霍小玉笑道:“云将军府上之人,多以风尘女子看我,何曾给过我好脸色?将军是有诚意,但是诚意只有将军一人,小玉去了,岂不是徒增羞辱么?”
云晚箫歉声道:“栖霞与云飞,我会多多管教。”
“人言可畏,你瞧我只去了一趟商州,身上便落了一个红颜祸水的恶名,若是再去,指不定又有什么恶名落在我身上了。”霍小玉说得平静,可是落在云晚箫耳中,隐隐带着一根暗刺,不时地刺了一下云晚箫的心。
“她是在怨我虽然护了她的清白,却污了她的名声……”云晚箫心头的歉疚更深了一分,如此相邀,确实唐突,可是若是把她留在长安,只怕她今后的日子更难过。
既然已经做了一回恶人,不妨再做一次恶人!
有什么比好好活着更重要的?
云晚箫敛了脸上的歉色,忽然将马车勒停,身子一侧,让霍小玉骤然靠了个空。
霍小玉没有想到云晚箫当真会突然抽身,一时反应不及,眼看就要跌出马车,只觉身后车帘被人狠狠一掀,自己已落入了那个熟悉的怀中。
“你这次跟我回商州,若是有人敢再说你一句不是,我定不会轻饶了他!”云晚箫横眉冷然看着她,虽然表情冰冷,那脸颊上的霞色却暴露了她的心虚。
霍小玉瞧着她郑重其事的表情,忍不住“噗嗤”笑了一声,“若是有人轻薄我呢?”
云晚箫肃声道:“劝之不听,杀之。”
霍小玉脸上的笑意更浓,顺势伸手勾住了云晚箫的颈,“将军好大的戾气,当心伤了身子。

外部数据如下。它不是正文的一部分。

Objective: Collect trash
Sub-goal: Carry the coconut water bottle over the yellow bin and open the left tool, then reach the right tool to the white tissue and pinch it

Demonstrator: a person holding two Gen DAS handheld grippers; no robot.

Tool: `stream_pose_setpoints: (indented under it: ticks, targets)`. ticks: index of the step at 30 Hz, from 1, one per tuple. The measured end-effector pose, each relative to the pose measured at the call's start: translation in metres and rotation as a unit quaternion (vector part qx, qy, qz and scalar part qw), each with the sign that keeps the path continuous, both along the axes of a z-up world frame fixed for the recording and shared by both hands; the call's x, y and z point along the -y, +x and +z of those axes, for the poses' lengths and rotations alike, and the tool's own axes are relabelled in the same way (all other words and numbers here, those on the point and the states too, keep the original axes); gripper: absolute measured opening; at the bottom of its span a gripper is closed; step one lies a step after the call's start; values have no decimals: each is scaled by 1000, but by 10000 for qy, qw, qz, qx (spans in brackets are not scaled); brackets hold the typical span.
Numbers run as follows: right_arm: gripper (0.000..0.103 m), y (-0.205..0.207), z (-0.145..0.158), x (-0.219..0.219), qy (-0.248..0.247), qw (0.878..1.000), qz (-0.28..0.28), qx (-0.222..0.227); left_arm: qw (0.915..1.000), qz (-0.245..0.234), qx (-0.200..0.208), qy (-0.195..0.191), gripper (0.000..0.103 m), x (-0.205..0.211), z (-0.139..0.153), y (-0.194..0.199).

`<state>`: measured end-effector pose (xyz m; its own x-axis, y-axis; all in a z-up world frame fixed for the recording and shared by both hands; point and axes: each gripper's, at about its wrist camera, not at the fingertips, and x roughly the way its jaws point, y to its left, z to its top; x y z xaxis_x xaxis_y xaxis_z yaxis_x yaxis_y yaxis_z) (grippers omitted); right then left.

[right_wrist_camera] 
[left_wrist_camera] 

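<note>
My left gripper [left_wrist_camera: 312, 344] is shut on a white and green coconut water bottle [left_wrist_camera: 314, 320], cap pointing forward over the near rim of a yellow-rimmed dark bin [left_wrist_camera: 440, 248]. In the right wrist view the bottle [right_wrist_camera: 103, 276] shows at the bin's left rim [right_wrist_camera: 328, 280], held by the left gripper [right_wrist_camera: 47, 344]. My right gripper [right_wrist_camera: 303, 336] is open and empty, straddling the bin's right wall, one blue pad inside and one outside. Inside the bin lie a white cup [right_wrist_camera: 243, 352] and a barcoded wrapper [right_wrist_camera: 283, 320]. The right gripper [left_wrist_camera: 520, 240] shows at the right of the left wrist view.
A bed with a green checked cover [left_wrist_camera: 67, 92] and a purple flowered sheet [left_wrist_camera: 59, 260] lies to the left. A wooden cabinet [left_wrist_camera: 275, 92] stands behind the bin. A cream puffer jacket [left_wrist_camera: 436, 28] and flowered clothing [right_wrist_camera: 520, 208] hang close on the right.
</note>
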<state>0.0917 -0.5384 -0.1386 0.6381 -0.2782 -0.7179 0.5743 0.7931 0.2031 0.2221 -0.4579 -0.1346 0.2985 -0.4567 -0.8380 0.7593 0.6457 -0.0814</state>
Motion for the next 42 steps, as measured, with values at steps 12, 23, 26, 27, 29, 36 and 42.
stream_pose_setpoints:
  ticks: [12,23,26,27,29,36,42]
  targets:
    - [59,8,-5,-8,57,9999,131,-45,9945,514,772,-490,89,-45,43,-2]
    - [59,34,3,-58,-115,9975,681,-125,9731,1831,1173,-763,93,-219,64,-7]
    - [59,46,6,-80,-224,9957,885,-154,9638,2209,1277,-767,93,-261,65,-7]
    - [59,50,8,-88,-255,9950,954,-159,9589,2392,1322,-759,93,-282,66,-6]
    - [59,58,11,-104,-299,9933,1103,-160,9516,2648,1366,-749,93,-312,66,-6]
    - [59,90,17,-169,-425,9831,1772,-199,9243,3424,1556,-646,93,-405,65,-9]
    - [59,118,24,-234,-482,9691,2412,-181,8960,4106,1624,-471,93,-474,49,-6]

”
“你……”云晚箫脸上红晕更盛,惊觉此刻两人实在是不成体统,光天化日之下,竟在七里烟花巷口如此亲昵,想要放开霍小玉,可是眼下的情势若是放了手,霍小玉定要摔下马车去,只能用力抱住她的身子,余光往四下悄然一扫。
七里烟花巷素来热闹,怎会无人窥看?
不远的连绵青楼小阁上,不少迎客风尘女子都娇滴滴地瞧着他们,不知是谁,忽然说了这样一句。
“哎呀,你们瞧,那不是霍小玉么?”
“可不是!呦,那小哥模样倒是俊……”
云晚箫脸上烧得厉害,急声道:“霍姑娘,我将你抱下车,请姑娘快些松手,否则,姑娘的名节可就因我而损了!”
霍小玉点头窃笑,任凭云晚箫将她抱落马车,手才松开云晚箫的颈,便沿着云晚箫的颈一路抚下,轻轻地贴在云晚箫心口,“云将军,方才可是你说的,轻薄我之人,要如何?”